September 27th – XXVI Sunday in Ordinary Time

My dear friends,

This coming week we celebrate the feast of our patroness, St. Thérèse of Lisieux, the Little Flower. There is so much wisdom that I keep discovering every time I open up her “Story of a Soul,” so much spiritual brilliance in such a young woman, and so much insight into how to become a saint.

A few days ago, I was speaking with a parishioner and I was telling him that my only concern in this life, my only concern as pastor of this great parish is the salvation of each and everyone of your souls.  In other words, my only concern is that through my priesthood, I help each of you become saints. Ambitious? Yes! Impossible? Absolutely not! St. Thérèse our patroness shows us the way. 

As I was preparing to write these words, I opened up her autobiography and this is the first page I saw:

“Our Lord made me understand that the only true glory is that which lasts for ever; and that to attain it there is no necessity to do brilliant deeds, but rather to hide from the eyes of others, and even from oneself, so that “the left hand knows not what the right hand does.” Then, as I reflected that I was born for great things, and sought the means to attain them, it was made known to me interiorly that my personal glory would never reveal itself before the eyes of men, but that it would consist in becoming a Saint.

This aspiration may very well appear rash, seeing how imperfect I was, and am, even now, after so many years of religious life; yet I still feel the same daring confidence that one day I shall become a great Saint. I am not trusting in my own merits, for I have none; but I trust in Him Who is Virtue and Holiness itself. It is He alone Who, pleased with my feeble efforts, will raise me to Himself, and, by clothing me with His merits, make me a Saint.”

Lord Jesus, make us saints. Make us a parish longing for sainthood.

This simple prayer mirrors the simplicity of Thérèse.  We don’t need long prayers or grandiose gestures to be saints. We DO need the grace of God above all things.  Yes, some more than others starting with your pastor. And some may think sainthood is boring and bland but all you need to do is look across the street of our church to our convent and see the joy and simplicity of our Carmelite Sisters, a community to which St. Thérèse belonged.  Their joy is contagious. Their joy is divine.

Last week, not too far from their Mother House in California, their Mother General and a dozen or so of their sisters visited Bishop Robert Barron to serenade him and thank him for his ministry. Last Holy Thursday, our four Carmelite Sisters came over to the rectory to serenade our priests and thank us for our priesthood. On this Priesthood Sunday, I thank our Carmelites for their love for their priests, and for all the hours they spend in prayer for us.  They have our back as we long to save souls.
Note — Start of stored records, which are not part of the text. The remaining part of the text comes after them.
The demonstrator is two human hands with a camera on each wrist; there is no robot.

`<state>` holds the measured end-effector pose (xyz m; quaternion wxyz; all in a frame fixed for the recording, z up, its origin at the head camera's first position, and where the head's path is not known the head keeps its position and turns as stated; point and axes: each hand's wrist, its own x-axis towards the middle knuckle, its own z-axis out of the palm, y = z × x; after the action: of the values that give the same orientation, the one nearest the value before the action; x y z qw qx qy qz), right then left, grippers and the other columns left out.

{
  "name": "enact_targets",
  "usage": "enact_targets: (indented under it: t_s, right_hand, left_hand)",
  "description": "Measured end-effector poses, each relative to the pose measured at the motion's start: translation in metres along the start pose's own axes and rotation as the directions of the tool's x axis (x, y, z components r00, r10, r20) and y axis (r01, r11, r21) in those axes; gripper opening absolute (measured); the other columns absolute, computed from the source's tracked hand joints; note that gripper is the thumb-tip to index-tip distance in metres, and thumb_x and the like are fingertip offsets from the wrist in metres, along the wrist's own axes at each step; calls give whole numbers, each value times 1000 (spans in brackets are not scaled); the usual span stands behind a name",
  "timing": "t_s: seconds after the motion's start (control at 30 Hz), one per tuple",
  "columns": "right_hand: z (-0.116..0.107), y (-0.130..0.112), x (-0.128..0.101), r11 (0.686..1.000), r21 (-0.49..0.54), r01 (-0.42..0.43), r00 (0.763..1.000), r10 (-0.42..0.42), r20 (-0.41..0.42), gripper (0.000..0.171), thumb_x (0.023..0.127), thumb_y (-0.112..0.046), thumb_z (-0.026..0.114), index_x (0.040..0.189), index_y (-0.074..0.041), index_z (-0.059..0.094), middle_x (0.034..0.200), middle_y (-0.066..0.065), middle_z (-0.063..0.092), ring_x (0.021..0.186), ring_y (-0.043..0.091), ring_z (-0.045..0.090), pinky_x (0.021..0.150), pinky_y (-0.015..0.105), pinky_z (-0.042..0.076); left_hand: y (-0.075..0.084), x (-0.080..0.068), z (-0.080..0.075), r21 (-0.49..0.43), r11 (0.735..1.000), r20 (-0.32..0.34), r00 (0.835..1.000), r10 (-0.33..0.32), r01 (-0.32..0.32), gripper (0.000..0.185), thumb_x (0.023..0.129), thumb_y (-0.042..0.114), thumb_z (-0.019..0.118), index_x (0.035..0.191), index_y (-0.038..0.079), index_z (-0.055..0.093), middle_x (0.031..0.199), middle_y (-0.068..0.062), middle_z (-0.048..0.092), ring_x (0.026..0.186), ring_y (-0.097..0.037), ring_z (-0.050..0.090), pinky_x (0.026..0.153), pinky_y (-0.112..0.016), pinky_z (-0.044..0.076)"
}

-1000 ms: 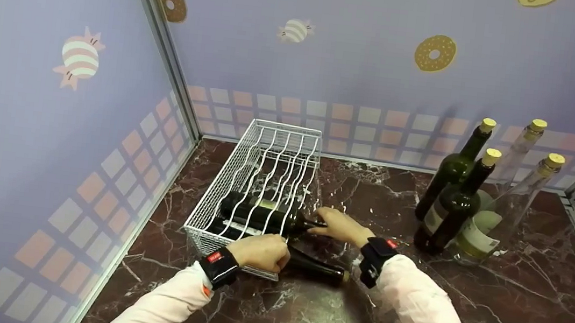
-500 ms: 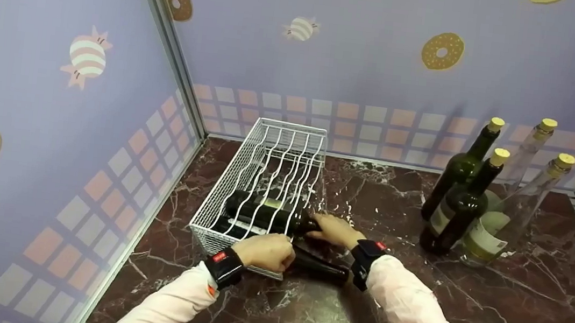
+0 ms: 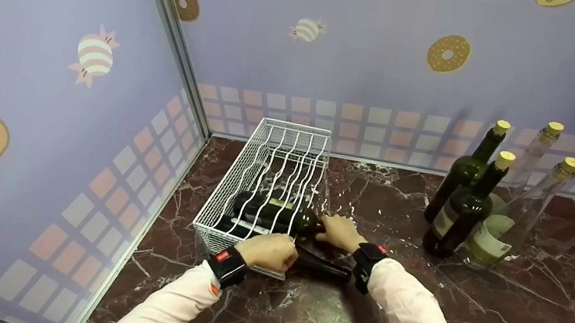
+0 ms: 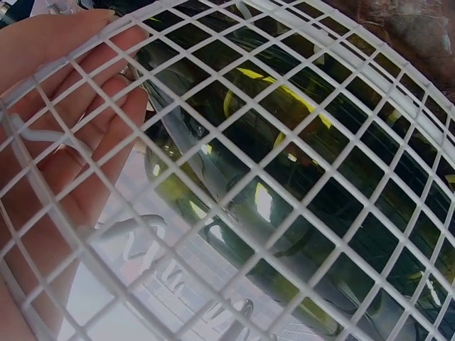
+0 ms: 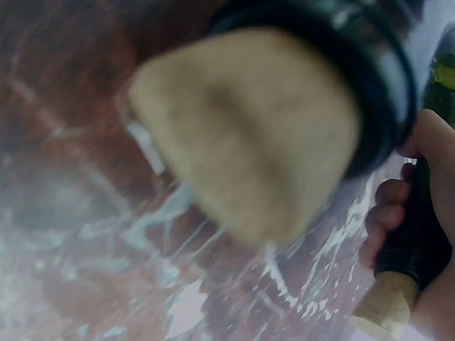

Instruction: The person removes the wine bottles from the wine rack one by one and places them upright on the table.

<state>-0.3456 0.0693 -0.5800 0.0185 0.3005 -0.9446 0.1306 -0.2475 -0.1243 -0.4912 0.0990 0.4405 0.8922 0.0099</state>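
Observation:
In the head view, a white wire rack (image 3: 231, 177) with wavy top bars holds two dark wine bottles lying on their sides. My left hand (image 3: 269, 250) grips the rack at its near right corner; the left wrist view shows its fingers (image 4: 106, 121) behind the mesh. My right hand (image 3: 340, 232) holds the neck of the farther bottle (image 3: 273, 211), its cork (image 5: 387, 305) poking out below the hand in the right wrist view. The nearer bottle (image 3: 323, 266) sticks its neck out of the rack, and its blurred cork (image 5: 249, 135) fills the right wrist foreground.
At the right stand several corked bottles: two dark green, one a labelled bottle (image 3: 457, 219), and two of clear glass, one a clear bottle (image 3: 529, 202) with a curled label. Patterned walls enclose the dark marbled tabletop (image 3: 508, 316) at the back and sides.
My right hand has slid left over the bottle's neck, then shifted slightly back right, the bottle moving a little with it. My left hand stays on the rack. The head view drifts slightly.

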Motion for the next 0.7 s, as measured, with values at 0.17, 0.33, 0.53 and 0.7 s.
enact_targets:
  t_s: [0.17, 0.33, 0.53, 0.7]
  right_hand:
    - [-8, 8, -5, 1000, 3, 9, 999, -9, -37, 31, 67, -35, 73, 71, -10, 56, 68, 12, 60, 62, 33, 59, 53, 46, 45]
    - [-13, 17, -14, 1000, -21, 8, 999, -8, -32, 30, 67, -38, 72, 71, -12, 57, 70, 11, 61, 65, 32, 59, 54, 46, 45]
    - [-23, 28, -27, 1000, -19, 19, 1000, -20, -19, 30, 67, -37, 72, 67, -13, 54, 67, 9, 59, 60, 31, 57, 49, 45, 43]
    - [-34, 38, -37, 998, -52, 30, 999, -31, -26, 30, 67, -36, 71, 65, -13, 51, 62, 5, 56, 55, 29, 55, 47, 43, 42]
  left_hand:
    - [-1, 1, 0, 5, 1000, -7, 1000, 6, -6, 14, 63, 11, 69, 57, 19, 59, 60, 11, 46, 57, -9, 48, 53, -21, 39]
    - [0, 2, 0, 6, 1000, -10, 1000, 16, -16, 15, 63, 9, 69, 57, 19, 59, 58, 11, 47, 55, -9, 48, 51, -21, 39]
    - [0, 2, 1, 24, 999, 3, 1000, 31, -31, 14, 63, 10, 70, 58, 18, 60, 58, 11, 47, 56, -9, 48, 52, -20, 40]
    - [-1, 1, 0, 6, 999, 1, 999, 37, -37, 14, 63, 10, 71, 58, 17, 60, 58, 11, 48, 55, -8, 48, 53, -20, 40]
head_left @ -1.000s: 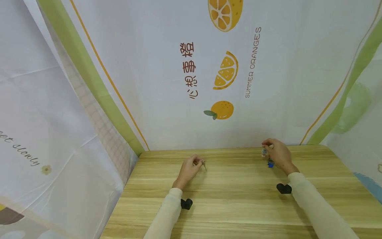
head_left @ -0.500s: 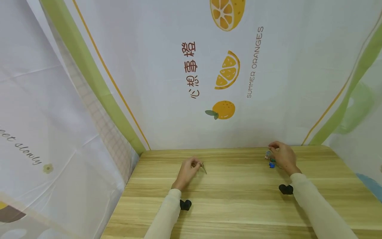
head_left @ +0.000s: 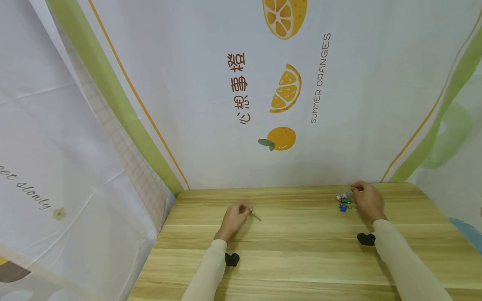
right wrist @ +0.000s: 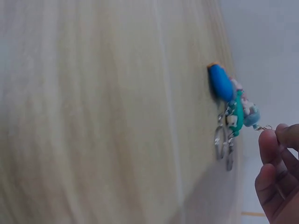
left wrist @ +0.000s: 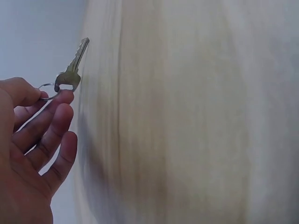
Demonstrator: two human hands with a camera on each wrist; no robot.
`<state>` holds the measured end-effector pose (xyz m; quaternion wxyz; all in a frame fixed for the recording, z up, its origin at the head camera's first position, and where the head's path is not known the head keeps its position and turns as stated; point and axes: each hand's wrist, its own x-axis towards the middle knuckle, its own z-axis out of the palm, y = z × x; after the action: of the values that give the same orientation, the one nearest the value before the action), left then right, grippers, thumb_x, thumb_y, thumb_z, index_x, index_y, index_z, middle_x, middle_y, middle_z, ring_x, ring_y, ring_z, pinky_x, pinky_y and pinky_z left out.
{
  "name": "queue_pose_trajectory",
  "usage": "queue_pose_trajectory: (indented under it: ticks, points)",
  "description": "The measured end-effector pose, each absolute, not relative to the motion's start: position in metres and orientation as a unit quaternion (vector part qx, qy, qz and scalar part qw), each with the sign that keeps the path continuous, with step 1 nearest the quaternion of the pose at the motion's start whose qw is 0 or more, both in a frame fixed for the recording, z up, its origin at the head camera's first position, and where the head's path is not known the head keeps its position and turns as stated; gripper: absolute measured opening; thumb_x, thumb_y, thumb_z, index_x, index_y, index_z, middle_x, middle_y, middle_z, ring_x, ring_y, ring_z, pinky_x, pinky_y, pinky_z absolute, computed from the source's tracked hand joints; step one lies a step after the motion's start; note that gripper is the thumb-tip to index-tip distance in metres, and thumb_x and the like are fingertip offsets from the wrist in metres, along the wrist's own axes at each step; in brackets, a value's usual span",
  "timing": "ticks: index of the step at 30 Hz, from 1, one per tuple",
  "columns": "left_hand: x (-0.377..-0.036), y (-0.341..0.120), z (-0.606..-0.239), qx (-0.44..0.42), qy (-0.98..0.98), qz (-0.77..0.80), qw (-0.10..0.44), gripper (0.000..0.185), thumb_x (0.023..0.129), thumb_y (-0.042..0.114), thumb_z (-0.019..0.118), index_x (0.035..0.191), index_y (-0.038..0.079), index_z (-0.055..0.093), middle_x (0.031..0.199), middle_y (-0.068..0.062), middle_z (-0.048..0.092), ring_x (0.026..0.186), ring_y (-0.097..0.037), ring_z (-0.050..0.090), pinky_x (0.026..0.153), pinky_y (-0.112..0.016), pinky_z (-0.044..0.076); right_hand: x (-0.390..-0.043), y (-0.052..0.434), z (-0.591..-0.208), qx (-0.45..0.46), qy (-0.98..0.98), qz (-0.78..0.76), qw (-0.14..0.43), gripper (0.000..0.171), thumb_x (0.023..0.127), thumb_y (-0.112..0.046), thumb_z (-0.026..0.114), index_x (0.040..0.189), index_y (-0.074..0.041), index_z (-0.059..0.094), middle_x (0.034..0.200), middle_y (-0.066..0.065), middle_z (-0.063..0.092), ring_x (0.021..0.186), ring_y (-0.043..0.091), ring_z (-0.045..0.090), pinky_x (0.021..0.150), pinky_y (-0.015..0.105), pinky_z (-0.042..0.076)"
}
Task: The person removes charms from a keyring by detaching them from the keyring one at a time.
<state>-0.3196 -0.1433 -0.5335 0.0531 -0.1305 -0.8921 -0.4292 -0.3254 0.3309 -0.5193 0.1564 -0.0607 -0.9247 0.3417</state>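
In the head view my left hand pinches a small metal ring between thumb and index finger. From that ring extends a brass-toned key, its toothed blade pointing away from the fingers in the left wrist view. On the right, my right hand pinches the thin metal end of a keychain with a pale blue and white charm. Beside that charm lie a green keychain charm and a blue keychain charm, close together. Metal key rings hang off these charms.
The wooden table spans the front, with a white printed cloth rising along its back edge. Another cloth hangs at the left. Black wrist mounts sit under both sleeves.
My right hand has moved right and slightly toward me, while the pale charm has come down beside the green and blue ones. The left-hand key has swung from hanging to a flatter slant.
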Motion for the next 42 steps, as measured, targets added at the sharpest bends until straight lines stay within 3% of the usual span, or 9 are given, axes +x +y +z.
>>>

Thérèse also worried about saving lost souls. She longed to go on missions but was confined to her monastery, so she teaches us that we must long for sainthood to conquer souls for Christ by our example. Now more than ever, we need a Church filled with saints. “I am not trusting in my own merits, for I have none; but I trust in Him Who is Virtue and Holiness itself.” We can’t do this on our own. God alone can accomplish in us what we consider impossible. And Thérèse will spend her eternity showering roses upon this parish that honors her and praying we achieve this lofty but attainable goal. Let us be meek and childlike as our patroness was, and may our prayer this day simply be:

Lord Jesus, make us saints. Make us a parish longing for sainthood.